* What to do:
Read the listing below and copy out every line that holds "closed".

* Information supplied:
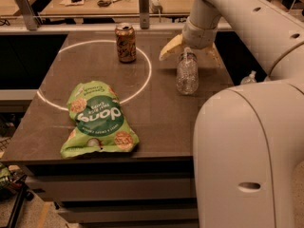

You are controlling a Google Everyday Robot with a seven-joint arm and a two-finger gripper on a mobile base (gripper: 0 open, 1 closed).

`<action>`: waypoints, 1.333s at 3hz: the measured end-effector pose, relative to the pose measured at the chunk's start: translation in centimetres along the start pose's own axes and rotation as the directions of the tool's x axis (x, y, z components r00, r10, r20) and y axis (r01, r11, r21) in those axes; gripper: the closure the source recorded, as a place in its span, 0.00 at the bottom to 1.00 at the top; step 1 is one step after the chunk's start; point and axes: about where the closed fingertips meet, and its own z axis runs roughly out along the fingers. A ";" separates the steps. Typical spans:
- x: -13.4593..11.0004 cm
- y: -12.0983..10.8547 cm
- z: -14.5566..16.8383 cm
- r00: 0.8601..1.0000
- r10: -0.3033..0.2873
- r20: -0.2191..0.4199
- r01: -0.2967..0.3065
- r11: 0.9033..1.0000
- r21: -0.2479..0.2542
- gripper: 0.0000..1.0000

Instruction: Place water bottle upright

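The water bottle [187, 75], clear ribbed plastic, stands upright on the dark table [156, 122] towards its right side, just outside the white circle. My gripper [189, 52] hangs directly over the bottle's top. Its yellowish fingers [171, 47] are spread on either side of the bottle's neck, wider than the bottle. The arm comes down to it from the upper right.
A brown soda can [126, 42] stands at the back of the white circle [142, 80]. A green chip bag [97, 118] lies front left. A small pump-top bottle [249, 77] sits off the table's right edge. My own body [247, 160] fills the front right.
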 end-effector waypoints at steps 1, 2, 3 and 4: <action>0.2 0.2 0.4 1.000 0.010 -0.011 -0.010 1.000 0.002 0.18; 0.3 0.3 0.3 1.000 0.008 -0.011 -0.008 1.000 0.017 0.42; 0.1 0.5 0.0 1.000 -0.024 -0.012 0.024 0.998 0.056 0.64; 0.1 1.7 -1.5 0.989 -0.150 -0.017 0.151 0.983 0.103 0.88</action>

* Task solution:
You are controlling a Google Everyday Robot with a seven-joint arm and a two-finger gripper on a mobile base (gripper: 0 open, 1 closed).
`<action>`: waypoints, 1.333s at 3hz: the measured end-effector pose, relative to the pose measured at the chunk's start: translation in centimetres along the start pose's own axes and rotation as the directions of the tool's x axis (x, y, z components r00, r10, r20) and y axis (r01, r11, r21) in those axes; gripper: the closure the source recorded, as a place in its span, 0.00 at the bottom to 1.00 at the top; step 1 is one step after the chunk's start; point and axes: about where the closed fingertips meet, and its own z axis runs roughly out along the fingers. A ";" separates the steps. Typical spans:

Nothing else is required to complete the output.